Malgré la lutte pour la nourriture, Bone est également confrontée à une augmentation du loyer de son appartement d'une chambre où elle et ses huit enfants vivent. "Le propriétaire a dit que le loyer a augmenté, d'où vais-je prendre l'argent?" demande-t-elle.
Transfert d'argent: un rêve devenu réalité
Heureusement, Bone fait désormais partie des 300 participantes au projet de protection sociale financé par Oxfam et le ministère danois des Affaires étrangères (Danida). Le projet est dirigé localement par deux organismes partenaires: Community Healthcare Initiative (CHI) et West Point Women for Health and Development Organisation, toutes deux largement axées sur les droits des femmes.

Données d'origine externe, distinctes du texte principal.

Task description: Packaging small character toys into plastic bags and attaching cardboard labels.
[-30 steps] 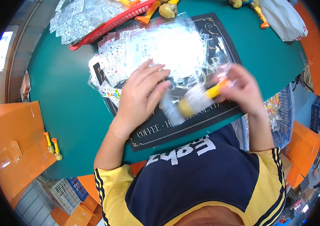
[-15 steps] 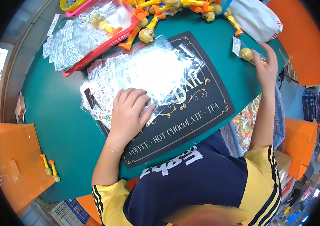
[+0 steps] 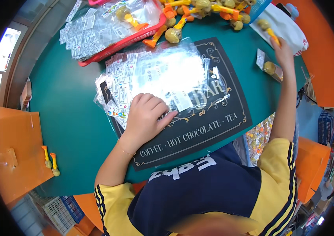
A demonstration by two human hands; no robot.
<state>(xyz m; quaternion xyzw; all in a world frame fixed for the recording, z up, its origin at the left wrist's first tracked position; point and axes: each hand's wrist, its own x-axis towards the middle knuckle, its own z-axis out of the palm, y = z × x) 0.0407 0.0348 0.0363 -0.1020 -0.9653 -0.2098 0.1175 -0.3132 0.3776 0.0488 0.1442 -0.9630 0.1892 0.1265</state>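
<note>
My left hand [image 3: 148, 118] lies over the near edge of a spread of clear plastic bags [image 3: 139, 74] with printed labels, its fingers laid on them and its thumb apart. The bags rest on a black placemat [image 3: 198, 129] and glare strongly in the middle. At the far right, my right hand [image 3: 284, 55] grips the orange end of a yellow toy [image 3: 267, 28] with a golden ball-like head, raised above a white cloth bag. Just below this hand, a bagged toy [image 3: 269, 67] of the same golden kind lies on the green table.
A red basket [image 3: 123, 45] of labelled bags stands at the far left. Several loose toys [image 3: 173, 34] are heaped beyond the placemat, beside a blue container [image 3: 260, 10]. A white cloth bag [image 3: 289, 29] lies at the far right. Two toys [image 3: 54, 165] rest by an orange panel [image 3: 15, 149].
My right hand has moved away from the bagged toy, up and farther out, and now holds a loose toy. My left hand stays on the bags. The whole view has shifted slightly.
</note>
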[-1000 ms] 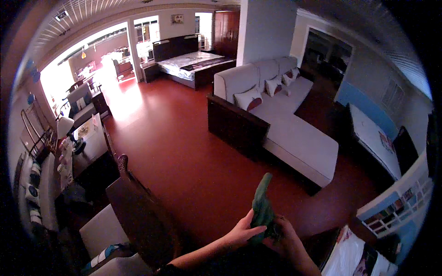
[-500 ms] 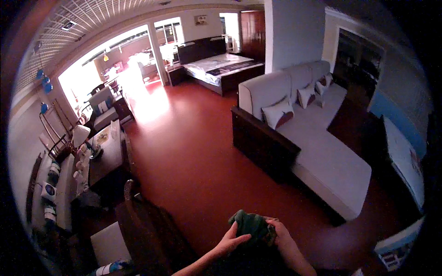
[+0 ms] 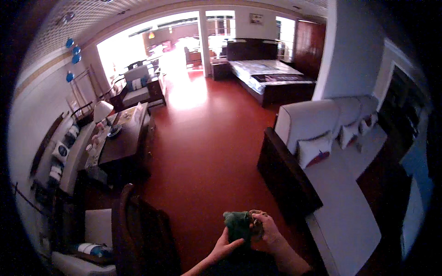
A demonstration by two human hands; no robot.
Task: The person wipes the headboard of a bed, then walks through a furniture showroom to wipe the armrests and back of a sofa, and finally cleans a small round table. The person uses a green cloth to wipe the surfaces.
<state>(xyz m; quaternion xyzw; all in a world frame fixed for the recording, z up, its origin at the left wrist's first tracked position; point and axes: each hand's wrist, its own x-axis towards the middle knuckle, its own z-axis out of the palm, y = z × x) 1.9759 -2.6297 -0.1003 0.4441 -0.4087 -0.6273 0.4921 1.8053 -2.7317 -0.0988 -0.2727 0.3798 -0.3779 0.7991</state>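
Two bare hands share one green cloth, bunched up above the red floor [image 3: 202, 161] in front of the wearer's body. The left hand [image 3: 223, 247] has its grip closed on the cloth [image 3: 236, 225], thumb across the near face; the right hand's [image 3: 270, 234] grip pinches one tan, looped piece [image 3: 258, 233] at the cloth's right side, though whether the two are joined cannot be told. At lower left stands one dark-framed armchair [image 3: 142, 230] with one white-and-blue pillow [image 3: 94, 250]; beyond it, one dark counter [image 3: 122, 149] bears one lamp [image 3: 103, 111]. On the right, three pillows [image 3: 315, 150] line one pale corner sofa [image 3: 338, 195]. Farther back are a second armchair [image 3: 138, 95] with one cushion [image 3: 136, 83], one bed [image 3: 264, 69] and one framed wall picture [image 3: 256, 19].
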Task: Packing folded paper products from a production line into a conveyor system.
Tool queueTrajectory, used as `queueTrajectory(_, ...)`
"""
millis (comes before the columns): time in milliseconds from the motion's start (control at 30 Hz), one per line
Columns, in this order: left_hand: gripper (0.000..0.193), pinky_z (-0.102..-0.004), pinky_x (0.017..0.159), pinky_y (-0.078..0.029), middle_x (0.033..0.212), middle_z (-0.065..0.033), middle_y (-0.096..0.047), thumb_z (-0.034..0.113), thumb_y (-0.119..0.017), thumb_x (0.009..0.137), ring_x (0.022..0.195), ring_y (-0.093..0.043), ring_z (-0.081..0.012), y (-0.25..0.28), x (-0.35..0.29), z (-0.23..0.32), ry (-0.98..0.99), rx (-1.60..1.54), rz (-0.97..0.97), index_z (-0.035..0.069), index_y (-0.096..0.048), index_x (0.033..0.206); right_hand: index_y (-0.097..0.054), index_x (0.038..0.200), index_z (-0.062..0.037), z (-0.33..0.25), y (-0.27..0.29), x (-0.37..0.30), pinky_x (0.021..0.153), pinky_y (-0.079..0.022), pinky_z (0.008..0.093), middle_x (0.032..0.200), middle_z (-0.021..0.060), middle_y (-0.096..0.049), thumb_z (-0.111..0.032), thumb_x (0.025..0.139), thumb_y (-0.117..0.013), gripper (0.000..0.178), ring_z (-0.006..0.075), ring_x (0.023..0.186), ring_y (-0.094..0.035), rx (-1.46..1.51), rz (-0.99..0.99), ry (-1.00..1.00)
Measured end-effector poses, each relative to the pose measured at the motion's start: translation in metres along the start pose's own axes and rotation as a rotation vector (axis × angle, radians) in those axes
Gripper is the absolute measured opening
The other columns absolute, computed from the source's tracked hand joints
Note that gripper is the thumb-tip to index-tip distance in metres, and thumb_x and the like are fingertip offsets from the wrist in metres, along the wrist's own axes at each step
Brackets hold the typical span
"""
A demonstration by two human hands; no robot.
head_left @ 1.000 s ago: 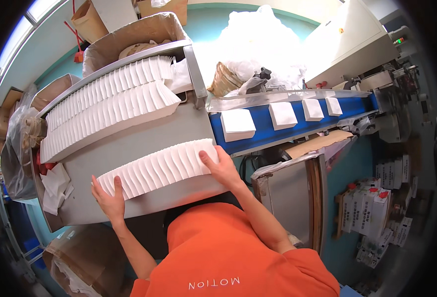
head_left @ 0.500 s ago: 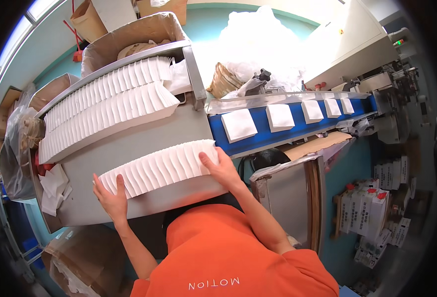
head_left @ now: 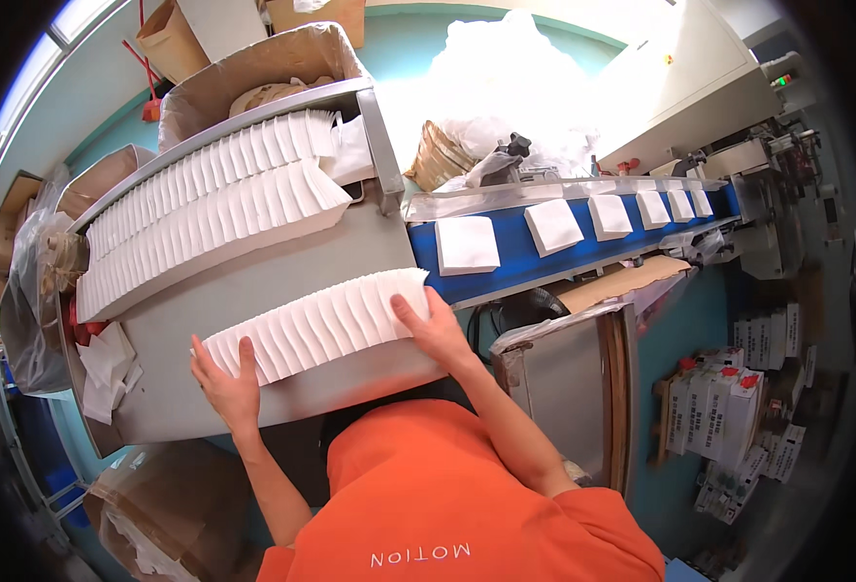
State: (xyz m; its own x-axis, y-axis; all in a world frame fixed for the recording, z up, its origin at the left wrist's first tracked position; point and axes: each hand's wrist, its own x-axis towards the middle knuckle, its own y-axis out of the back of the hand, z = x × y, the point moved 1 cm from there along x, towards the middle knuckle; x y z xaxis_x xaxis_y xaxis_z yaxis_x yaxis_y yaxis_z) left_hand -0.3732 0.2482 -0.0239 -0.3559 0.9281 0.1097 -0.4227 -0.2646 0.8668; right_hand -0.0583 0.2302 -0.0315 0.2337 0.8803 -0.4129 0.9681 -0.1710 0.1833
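Note:
A long row of white folded paper napkins (head_left: 321, 325) stands on edge on the grey metal table (head_left: 360, 228) in front of me. My left hand (head_left: 227, 388) is at its left end, thumb on the near side and fingers at the end. My right hand (head_left: 438, 332) is against the right end, thumb lying on the near face. Between them the hands press the row from both ends. Farther back on the table, two more rows of napkins (head_left: 224, 223) lie side by side.
A blue conveyor belt (head_left: 515, 254) runs to the right with several napkin stacks (head_left: 553, 227). Loose napkins (head_left: 108, 369) lie at the table's left edge. A lined carton (head_left: 195, 107) stands behind the table, another box (head_left: 171, 500) below it. White cartons (head_left: 709, 412) are stacked at right.
My left hand has moved slightly right along with the row's left end. The row's right end reaches a little farther right. One more napkin stack shows at the belt's far end.

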Motion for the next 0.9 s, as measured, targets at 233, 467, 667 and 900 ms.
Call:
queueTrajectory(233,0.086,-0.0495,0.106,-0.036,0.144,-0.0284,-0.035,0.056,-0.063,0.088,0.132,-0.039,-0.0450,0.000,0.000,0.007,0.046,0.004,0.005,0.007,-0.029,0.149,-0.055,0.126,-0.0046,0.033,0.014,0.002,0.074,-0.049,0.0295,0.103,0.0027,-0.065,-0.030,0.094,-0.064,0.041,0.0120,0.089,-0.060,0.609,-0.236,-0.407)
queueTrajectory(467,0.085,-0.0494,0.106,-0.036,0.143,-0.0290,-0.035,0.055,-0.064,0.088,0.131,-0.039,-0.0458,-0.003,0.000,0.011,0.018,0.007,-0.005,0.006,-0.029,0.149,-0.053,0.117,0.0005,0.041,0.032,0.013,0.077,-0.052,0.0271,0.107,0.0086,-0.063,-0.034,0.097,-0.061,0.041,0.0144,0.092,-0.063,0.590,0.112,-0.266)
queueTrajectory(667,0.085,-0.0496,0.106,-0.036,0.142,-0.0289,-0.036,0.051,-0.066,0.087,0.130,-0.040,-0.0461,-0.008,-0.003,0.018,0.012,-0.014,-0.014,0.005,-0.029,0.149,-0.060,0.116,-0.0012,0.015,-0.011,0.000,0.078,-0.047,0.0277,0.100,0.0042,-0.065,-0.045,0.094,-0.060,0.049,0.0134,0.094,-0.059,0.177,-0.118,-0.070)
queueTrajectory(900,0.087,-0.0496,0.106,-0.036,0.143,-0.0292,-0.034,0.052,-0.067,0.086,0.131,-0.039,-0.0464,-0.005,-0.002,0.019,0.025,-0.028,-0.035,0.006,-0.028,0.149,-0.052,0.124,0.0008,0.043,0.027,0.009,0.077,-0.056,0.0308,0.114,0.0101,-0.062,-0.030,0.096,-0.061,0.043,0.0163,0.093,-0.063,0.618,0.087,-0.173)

Le projet vise à minimiser l'impact socio-économique de la Covid-19 sur les femmes et les filles dans six communautés urbaines pauvres ou bidonvilles, et il a été conçu pour répondre à leurs besoins alimentaires et non alimentaires de base en fournissant un transfert monétaire numérique via mobile téléphone.

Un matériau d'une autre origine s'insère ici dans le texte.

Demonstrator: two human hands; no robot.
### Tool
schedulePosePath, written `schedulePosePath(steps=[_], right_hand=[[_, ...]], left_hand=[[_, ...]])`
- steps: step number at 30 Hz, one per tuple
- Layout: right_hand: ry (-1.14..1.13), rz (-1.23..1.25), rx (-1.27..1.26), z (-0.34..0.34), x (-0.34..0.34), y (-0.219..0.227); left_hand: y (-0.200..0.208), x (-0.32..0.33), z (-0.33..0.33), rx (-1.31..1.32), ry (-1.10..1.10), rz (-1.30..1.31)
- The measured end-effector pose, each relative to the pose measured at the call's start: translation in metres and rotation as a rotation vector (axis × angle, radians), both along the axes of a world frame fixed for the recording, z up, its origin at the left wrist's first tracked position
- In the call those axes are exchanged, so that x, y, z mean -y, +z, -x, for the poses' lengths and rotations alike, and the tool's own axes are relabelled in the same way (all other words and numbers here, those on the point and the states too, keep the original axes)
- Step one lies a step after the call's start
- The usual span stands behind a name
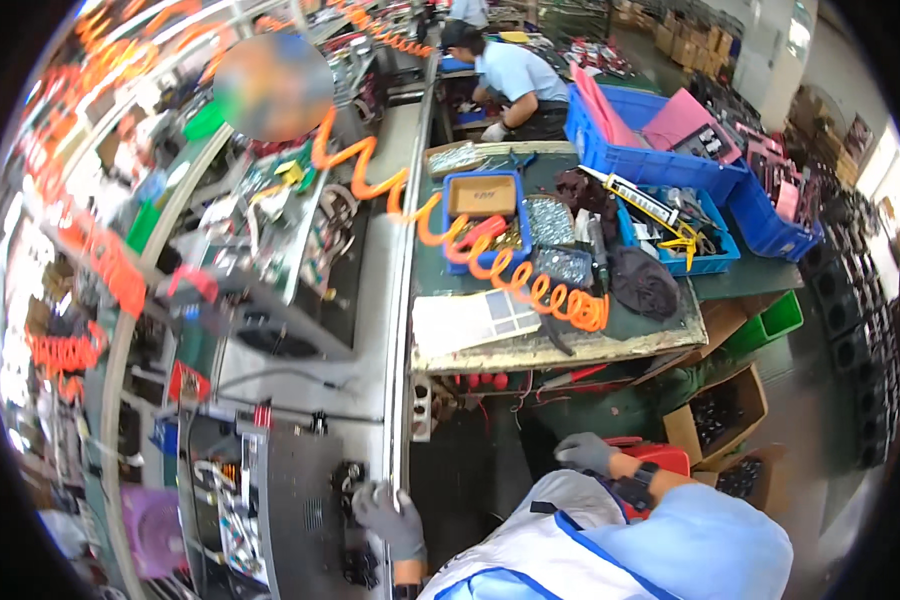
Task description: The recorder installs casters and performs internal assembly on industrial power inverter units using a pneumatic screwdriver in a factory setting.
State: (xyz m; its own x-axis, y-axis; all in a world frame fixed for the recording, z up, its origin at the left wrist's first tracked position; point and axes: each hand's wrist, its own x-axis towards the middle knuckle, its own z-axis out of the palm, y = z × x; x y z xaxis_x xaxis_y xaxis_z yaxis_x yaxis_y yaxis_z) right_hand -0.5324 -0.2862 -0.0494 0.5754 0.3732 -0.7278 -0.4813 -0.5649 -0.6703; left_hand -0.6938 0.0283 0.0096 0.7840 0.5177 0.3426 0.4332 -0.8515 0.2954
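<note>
My left hand (390,518), in a grey glove, is beside a large dark grey metal case (310,480) lying on the line. Its fingers are stretched out and a little apart, close to small black fittings (350,485) on the case's near side; I cannot tell whether they touch. Wires and boards (238,525) show inside the case's open left part. My right hand (585,453), also gloved in grey, hangs near my lap in front of a red seat (660,458). The fingers look loosely extended, with nothing visible in them.
A workbench (650,345) ahead holds a blue bin of screws (485,180), a coiled orange air hose (530,285), a white sheet (470,322) and a dark cap (645,283). A second case (270,310) lies farther up the line. Cartons (720,415) stand right. A co-worker (520,80) bends beyond.
</note>
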Motion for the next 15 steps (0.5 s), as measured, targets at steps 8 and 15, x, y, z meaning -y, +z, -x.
schedulePosePath(steps=[8, 15], right_hand=[[-0.755, -0.107, 0.330, -0.142, 0.090, 0.019], [-0.746, -0.037, 0.486, -0.230, 0.099, 0.023]], left_hand=[[-0.002, 0.057, -0.388, 0.211, -0.793, 0.134], [-0.030, 0.107, -0.533, -0.306, -0.709, -0.115]])
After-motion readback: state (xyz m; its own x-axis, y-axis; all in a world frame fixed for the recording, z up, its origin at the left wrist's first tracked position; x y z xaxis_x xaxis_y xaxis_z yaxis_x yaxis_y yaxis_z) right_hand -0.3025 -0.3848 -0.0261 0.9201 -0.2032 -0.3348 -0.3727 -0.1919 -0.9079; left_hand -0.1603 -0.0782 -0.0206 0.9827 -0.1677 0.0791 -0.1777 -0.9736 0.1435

Cependant, tout le monde n'a pas de téléphone portable, explique Mohammed Massalay, le point focal d'Oxfam pour le projet : «Après le processus de sélection, nous avons remarqué que 50% (150 ménages) des participants au projet n'avaient pas de téléphone portable et de compte d'argent mobile en raison de l'âge et d'un certain niveau de vulnérabilité. Nous avons acheté des téléphones et des cartes SIM pour ces 50% de participants et avons enregistré leur propre compte d'argent mobile. »
Chaque participant au projet a reçu 109,50 $ sur son compte d'argent mobile.
Bone, sourire rayonnant au visage, affiche le texte montrant la réception du transfert d’argent mobile sur son téléphone.
"Je vais acheter de la nourriture pour la maison et commencer à vendre du charbon de bois, je ne sais pas quand cette maladie fira, et je ne peux pas utiliser tout l'argent pour acheter de la nourriture. Le transfert est un rêve devenu réalité, ajoute-t-elle, mes enfants et moi ne pouvons que vous remercier d’être venus à notre rescousse. Nous pouvons maintenant manger tous les jours. », dit-elle.